• _TASK DESCRIPTION_: Go through the listing below and state how many of its lines include "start". Write only that number.
________
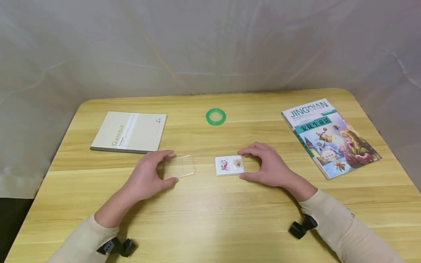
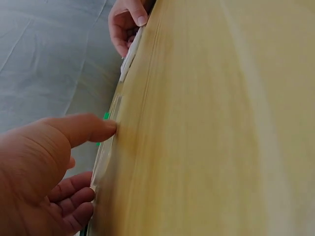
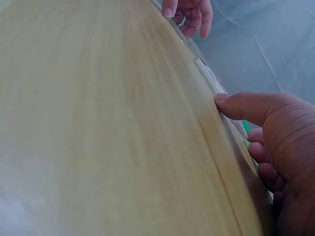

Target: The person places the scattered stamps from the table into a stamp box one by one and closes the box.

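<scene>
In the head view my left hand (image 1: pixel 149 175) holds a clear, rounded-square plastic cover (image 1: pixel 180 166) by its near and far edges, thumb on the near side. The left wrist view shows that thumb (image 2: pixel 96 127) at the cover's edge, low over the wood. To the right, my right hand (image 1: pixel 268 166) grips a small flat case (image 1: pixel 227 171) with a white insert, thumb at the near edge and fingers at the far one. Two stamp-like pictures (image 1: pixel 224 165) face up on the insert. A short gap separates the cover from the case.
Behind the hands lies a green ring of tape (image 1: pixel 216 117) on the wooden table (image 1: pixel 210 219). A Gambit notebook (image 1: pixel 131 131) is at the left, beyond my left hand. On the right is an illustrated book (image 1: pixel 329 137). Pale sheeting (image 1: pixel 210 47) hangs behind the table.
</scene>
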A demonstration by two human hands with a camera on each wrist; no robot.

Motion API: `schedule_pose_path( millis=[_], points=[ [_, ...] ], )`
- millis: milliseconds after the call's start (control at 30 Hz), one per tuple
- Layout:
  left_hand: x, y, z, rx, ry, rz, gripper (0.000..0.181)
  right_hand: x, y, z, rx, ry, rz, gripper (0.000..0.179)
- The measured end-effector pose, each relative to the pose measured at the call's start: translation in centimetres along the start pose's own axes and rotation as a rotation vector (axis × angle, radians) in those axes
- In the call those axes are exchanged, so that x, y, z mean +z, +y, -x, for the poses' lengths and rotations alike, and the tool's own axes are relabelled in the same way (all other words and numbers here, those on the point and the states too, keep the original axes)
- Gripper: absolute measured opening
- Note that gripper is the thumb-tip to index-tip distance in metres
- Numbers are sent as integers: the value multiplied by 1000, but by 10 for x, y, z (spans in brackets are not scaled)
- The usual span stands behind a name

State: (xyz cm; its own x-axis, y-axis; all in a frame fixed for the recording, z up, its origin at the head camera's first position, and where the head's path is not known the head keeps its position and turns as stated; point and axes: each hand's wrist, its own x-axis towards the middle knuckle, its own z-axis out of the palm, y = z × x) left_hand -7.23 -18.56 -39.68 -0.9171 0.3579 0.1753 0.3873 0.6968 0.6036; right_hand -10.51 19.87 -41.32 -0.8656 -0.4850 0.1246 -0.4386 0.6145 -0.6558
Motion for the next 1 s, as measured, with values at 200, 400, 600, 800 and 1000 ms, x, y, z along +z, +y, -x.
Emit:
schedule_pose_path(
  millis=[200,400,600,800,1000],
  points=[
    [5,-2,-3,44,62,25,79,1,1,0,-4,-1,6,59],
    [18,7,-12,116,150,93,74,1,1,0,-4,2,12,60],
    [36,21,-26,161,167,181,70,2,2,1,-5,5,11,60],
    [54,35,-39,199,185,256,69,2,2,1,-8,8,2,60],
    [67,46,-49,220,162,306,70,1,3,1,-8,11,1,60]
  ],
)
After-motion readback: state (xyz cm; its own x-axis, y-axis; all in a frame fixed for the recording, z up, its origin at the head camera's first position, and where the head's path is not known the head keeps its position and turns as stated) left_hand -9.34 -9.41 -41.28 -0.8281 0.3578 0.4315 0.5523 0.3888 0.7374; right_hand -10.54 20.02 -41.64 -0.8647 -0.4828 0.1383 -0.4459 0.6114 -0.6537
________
• _ANSWER SPACE_: 2